Problem statement
How many lines in the material below include the string "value"? Only the number should be given.
Given information Start Marker
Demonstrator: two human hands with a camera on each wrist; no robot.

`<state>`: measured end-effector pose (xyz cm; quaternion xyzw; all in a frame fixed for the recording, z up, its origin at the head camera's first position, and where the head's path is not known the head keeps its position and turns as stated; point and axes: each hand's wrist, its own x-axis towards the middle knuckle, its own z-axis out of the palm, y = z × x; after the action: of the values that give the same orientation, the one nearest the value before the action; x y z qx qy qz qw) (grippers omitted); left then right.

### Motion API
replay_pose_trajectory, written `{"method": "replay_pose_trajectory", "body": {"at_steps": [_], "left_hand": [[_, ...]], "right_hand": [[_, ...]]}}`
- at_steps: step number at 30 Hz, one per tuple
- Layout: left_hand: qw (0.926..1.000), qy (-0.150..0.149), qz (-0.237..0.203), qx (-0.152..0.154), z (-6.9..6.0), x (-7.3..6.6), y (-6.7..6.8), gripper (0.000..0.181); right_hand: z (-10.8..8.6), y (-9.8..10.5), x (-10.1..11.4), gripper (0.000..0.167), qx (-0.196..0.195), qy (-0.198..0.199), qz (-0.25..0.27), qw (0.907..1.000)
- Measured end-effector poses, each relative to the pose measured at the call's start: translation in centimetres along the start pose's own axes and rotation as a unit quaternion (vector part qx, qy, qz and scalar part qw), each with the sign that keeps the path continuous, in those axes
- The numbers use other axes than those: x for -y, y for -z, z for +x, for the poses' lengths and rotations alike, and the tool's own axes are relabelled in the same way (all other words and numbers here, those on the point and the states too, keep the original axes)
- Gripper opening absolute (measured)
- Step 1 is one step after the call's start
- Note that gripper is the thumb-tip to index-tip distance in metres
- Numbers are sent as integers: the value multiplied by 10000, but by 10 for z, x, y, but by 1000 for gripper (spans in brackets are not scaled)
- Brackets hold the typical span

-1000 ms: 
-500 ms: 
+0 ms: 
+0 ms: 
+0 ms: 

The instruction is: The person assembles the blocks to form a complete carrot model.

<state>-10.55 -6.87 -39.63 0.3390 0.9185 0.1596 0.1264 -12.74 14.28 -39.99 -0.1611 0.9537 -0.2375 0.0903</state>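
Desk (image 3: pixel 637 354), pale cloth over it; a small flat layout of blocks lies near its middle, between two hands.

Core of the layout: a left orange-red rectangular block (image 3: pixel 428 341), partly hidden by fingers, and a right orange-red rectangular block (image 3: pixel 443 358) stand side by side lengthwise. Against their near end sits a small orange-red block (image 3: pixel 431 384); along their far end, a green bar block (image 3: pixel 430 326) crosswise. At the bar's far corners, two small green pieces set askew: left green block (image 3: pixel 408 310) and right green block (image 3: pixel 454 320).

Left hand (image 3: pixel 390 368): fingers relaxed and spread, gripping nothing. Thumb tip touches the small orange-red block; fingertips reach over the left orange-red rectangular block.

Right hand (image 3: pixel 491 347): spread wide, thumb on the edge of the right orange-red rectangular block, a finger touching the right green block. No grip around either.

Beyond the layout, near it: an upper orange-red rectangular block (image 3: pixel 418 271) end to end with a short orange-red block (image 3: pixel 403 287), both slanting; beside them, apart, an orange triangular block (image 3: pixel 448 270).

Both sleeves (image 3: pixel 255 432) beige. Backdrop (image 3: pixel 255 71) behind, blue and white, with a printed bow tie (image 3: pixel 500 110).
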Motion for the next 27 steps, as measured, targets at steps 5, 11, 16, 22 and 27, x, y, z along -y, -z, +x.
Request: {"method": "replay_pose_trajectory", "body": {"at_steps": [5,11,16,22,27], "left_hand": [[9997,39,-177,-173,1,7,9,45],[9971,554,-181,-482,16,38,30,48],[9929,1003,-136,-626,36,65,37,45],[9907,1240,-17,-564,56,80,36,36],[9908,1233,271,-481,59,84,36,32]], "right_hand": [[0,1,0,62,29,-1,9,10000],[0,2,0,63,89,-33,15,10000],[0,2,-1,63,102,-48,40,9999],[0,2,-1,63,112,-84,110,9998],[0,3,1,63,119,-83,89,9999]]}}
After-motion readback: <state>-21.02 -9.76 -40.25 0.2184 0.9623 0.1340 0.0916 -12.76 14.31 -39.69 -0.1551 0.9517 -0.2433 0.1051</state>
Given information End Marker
Exercise solution
2